* [WHAT IS BEING ASKED]: The answer must be an exact copy of the lines from the one with "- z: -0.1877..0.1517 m" to the last line of the entries below, both included, and must contain no pictures.

________________

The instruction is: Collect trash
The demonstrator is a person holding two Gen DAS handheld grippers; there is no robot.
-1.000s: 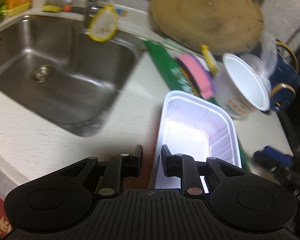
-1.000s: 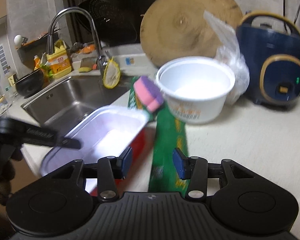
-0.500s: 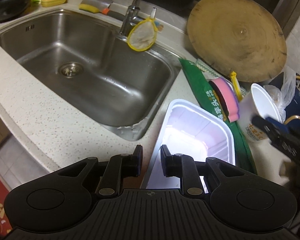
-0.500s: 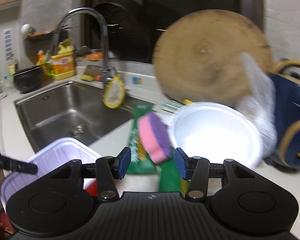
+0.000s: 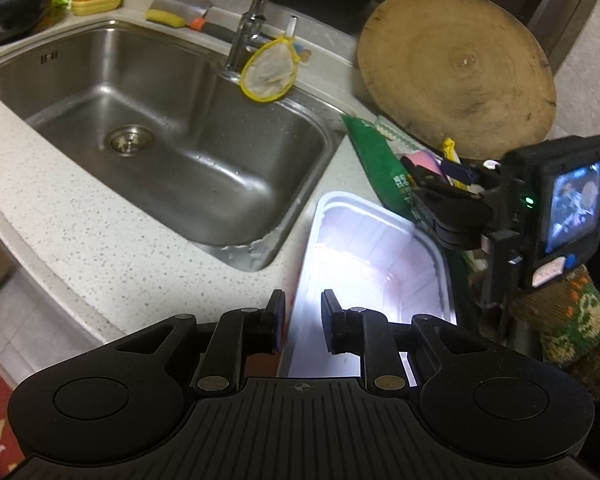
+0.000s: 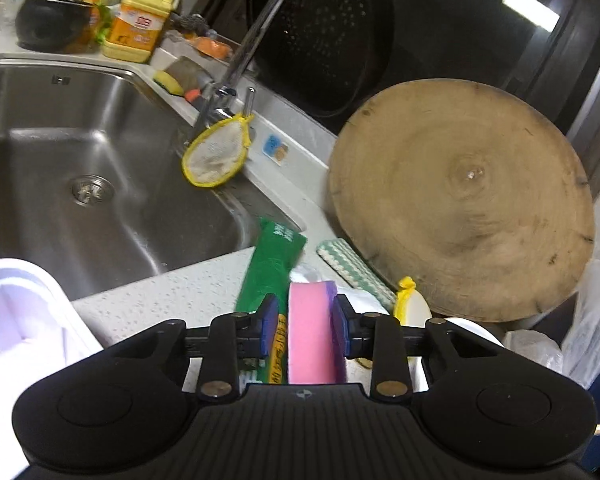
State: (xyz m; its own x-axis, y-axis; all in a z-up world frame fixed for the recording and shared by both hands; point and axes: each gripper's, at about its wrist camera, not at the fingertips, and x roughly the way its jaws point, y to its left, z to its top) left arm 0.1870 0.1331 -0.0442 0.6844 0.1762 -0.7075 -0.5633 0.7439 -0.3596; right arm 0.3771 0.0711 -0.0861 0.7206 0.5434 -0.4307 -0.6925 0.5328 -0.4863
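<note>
The white tray [image 5: 374, 258] is the landmark in the left wrist view: it sits on the speckled bench [image 5: 80, 216] just right of the steel sink [image 5: 148, 132], its near rim clamped between the fingers of the left tool [image 5: 302, 322], which is clenched on that rim and tilted down at it. A second ago this view was smeared and turned; now it is sharp and the sink fills the upper left. The white bowl that stood beyond the tray is now hidden by the right tool [image 5: 432, 174], which has come in from the right above the tray's far corner, a gloved hand [image 5: 568, 320] beneath it. The green packet [image 5: 384, 164] lies past the tray, and the round wooden board [image 5: 458, 74] leans behind it. A yellow-rimmed strainer [image 5: 269, 72] hangs by the tap.

In the right wrist view the right tool [image 6: 303, 326] points forward and slightly down, its jaws closing on the pink sponge [image 6: 312, 340], which stands on edge between them with the right pad against its purple side. A second ago those jaws stood wide over the green packet [image 6: 274, 264] with the sponge farther off. The tray [image 6: 24, 320] shows at the left edge, the sink [image 6: 88, 168] beyond it, the wooden board [image 6: 464, 200] to the right. A dish soap bottle [image 6: 138, 24] stands behind the sink.
</note>
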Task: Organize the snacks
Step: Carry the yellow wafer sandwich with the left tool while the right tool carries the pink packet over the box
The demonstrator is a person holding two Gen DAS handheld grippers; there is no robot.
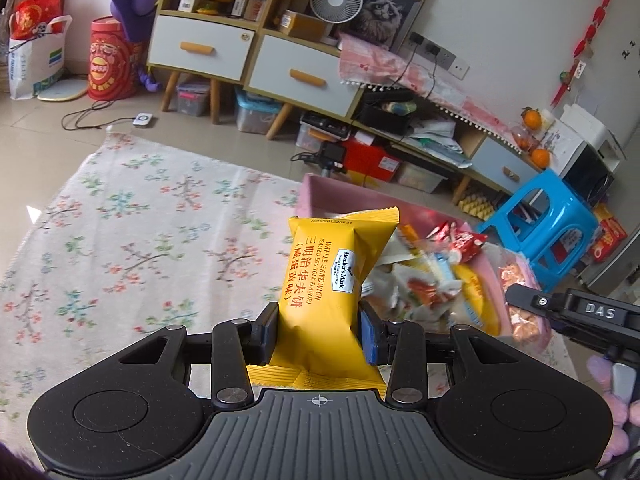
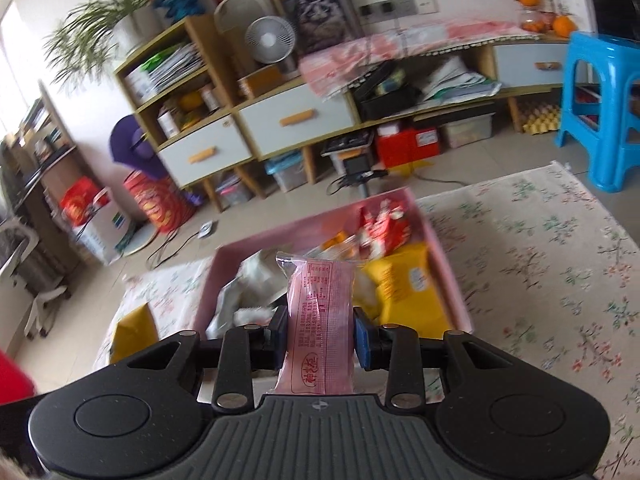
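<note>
My left gripper (image 1: 319, 334) is shut on a yellow waffle sandwich packet (image 1: 336, 280), held upright above the floral rug. Behind it lies a pink box (image 1: 320, 192) full of mixed snack packets (image 1: 432, 276). The other gripper (image 1: 568, 312) shows at the right edge of the left wrist view, beside the box. My right gripper (image 2: 320, 336) is shut on a pink snack packet (image 2: 322, 320), held over the pink box (image 2: 440, 240). In that box lie a yellow packet (image 2: 404, 284) and red packets (image 2: 384, 224). A second yellow packet (image 2: 134, 330) sits left of the box.
A floral rug (image 1: 140, 240) covers the floor. Low cabinets with white drawers (image 1: 200, 48) line the wall, storage boxes under them. A blue plastic stool (image 1: 548, 224) stands right of the box. Cables (image 1: 96, 112) and red gift bags (image 1: 108, 60) lie at the far left.
</note>
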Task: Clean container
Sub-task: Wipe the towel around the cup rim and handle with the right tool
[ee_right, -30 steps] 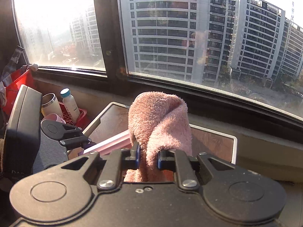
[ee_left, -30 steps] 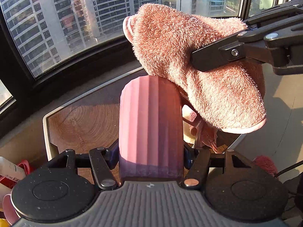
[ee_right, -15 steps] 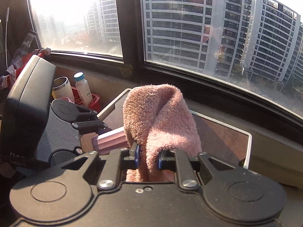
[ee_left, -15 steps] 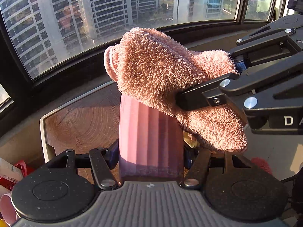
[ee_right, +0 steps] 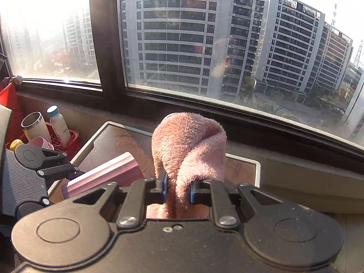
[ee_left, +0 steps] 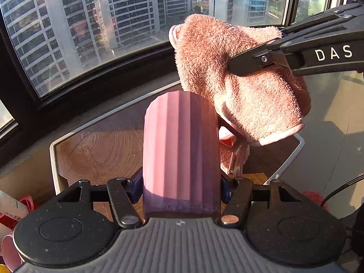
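A pink ribbed container [ee_left: 180,152] lies along my left gripper [ee_left: 180,186], whose jaws are shut on its sides; its far end points at the window. In the right wrist view the same container [ee_right: 104,177] shows at lower left, held by the left gripper [ee_right: 68,170]. My right gripper [ee_right: 177,191] is shut on a folded pink terry towel [ee_right: 188,147]. From the left wrist view the towel [ee_left: 241,84] hangs to the right of and just above the container's far end, with the right gripper [ee_left: 234,68] reaching in from the right. Whether towel and container touch is unclear.
Below both grippers is a wood-grain tray [ee_left: 95,150] with a pale rim [ee_right: 258,166], set against a window sill. At the left stands a red basket [ee_right: 70,138] with a steel tumbler [ee_right: 34,127], a white bottle [ee_right: 58,125] and a pink cup [ee_right: 42,142]. A black cable [ee_left: 341,188] runs at right.
The towel in my right gripper has lifted off the container's far end and shifted right. The right gripper has pulled back, away from the left one. The container stays clamped.
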`<state>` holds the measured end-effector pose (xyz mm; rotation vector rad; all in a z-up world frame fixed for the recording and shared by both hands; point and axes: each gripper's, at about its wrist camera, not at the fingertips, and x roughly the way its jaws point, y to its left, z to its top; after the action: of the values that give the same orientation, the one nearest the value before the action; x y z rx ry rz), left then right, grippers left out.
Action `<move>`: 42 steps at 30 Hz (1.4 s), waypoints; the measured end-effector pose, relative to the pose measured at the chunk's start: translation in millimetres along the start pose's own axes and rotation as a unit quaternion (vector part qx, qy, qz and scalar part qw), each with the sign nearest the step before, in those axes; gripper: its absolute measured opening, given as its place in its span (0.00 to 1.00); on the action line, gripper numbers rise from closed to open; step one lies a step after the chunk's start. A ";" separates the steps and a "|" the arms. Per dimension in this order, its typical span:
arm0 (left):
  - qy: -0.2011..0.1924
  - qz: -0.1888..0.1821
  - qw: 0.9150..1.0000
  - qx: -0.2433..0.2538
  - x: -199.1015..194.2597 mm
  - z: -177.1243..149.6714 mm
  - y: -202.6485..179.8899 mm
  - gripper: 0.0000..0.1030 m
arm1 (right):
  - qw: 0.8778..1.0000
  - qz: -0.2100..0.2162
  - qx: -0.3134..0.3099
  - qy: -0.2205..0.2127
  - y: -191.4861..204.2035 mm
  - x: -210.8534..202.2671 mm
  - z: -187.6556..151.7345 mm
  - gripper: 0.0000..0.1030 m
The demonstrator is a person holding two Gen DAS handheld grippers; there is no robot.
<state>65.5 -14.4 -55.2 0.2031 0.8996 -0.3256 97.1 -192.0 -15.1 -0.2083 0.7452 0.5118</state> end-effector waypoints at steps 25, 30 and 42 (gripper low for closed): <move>-0.010 -0.016 1.000 0.003 -6.1 1.8 -3.6 0.60 | 0.998 0.042 -0.046 0.017 25.6 2.2 -4.9 0.17; -0.012 -0.012 1.000 0.010 -4.9 1.8 -4.1 0.60 | 0.999 -0.001 -0.030 0.012 14.0 4.6 -2.1 0.17; 0.004 0.003 1.000 -0.001 5.2 0.3 3.3 0.60 | 0.997 0.066 -0.038 -0.010 20.2 -7.8 -3.2 0.17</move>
<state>70.0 -12.4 -59.0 0.2052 0.9068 -0.3177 80.0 -178.7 -12.0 -0.2255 0.7227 0.6685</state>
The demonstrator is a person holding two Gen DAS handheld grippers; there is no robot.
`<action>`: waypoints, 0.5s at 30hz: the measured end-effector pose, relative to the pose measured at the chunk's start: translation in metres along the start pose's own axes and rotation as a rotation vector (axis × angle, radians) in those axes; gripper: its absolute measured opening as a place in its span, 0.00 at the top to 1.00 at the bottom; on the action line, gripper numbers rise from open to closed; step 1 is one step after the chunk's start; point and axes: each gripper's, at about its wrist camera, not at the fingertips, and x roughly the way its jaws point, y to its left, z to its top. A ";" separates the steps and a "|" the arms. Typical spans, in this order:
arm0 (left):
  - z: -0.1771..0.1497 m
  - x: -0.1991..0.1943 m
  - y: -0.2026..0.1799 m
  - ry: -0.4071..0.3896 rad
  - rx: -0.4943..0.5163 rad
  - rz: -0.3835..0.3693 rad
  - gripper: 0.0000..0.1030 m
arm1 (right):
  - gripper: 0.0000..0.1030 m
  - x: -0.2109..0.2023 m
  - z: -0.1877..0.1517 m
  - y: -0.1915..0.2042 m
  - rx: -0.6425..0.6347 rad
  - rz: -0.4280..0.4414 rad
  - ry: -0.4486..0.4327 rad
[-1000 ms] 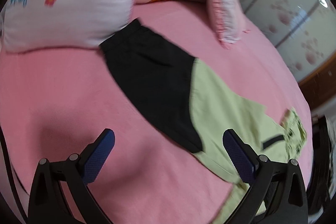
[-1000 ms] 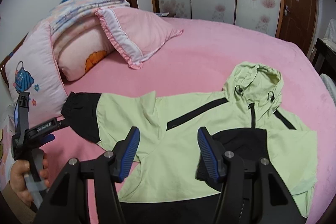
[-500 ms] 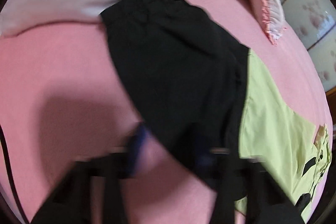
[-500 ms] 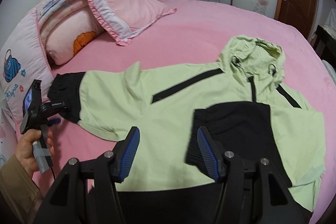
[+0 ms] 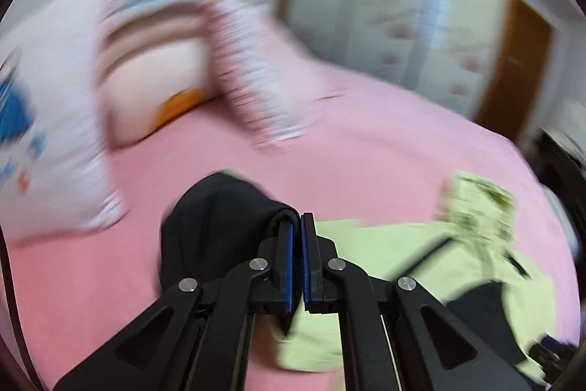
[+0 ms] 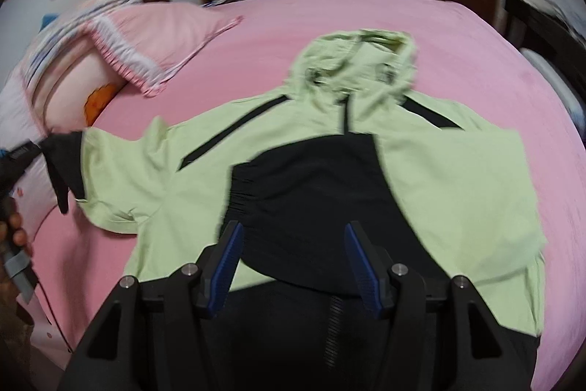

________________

* [ANSWER SPACE]:
  - z: -0.1877..0.1517 m
  - y: -0.1915..0.2042 m
  - rx: -0.6425..0.6347 rad
  - rz: -0.4280..0.4414 rad
  - ry: -0.4486..0.4327 rad
[-1000 ms] 
[-1000 ms] 
[-500 ms] 
[-500 ms] 
[+0 ms] 
[+0 ms] 

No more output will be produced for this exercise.